» **WHAT TO WORK ON**
Go through the material below and count the lines containing the word "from". Give that number by itself.
***** SUPPLIED MATERIAL
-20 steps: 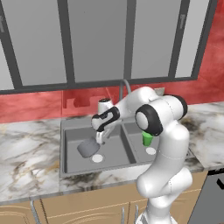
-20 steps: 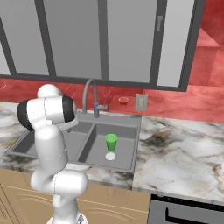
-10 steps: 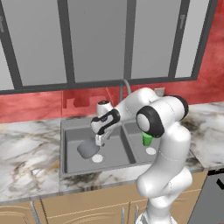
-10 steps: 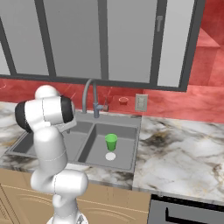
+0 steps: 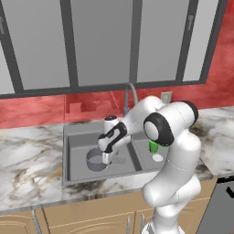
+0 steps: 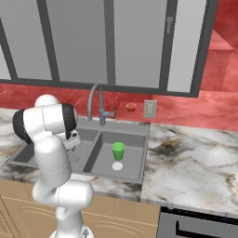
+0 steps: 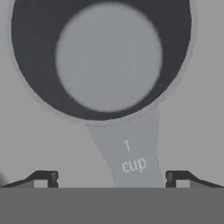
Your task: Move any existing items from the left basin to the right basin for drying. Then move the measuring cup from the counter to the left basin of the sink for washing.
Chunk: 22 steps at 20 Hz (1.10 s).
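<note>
My tool (image 7: 109, 178) hangs wide open w/ tips either side of the squat dull grey measuring cup's (image 5: 96, 161) handle, cup resting in the wider dark grey left basin (image 5: 77, 146) for washing.

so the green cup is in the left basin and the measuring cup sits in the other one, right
Not quite: they are swapped. The right base view shows the green cup in the narrower right basin; the left base view shows the measuring cup in the wider left basin.
</note>
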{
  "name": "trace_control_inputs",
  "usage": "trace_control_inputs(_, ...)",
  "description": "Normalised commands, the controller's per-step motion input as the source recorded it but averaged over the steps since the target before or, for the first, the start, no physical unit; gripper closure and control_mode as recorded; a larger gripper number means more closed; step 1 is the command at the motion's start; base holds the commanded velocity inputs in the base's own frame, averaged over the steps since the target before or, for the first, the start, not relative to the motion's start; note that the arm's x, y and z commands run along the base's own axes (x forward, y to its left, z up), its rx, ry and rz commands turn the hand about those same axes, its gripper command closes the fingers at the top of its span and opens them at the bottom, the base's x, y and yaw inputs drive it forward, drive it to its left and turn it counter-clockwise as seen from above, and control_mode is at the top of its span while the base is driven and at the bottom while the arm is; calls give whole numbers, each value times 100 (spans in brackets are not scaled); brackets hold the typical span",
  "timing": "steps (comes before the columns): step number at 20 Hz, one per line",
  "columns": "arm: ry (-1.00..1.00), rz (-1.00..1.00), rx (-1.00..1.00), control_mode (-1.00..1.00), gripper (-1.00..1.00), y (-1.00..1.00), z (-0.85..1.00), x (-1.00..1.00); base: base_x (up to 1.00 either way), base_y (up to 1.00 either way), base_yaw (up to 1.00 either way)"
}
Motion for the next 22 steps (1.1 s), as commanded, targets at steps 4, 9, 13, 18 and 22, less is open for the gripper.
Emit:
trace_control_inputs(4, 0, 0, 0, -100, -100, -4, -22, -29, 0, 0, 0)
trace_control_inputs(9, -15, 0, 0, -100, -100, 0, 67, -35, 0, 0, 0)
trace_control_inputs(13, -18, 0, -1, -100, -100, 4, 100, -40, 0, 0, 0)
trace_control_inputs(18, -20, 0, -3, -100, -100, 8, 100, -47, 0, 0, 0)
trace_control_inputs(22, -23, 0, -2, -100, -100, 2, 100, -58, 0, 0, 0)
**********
» **EXERCISE SOLUTION**
2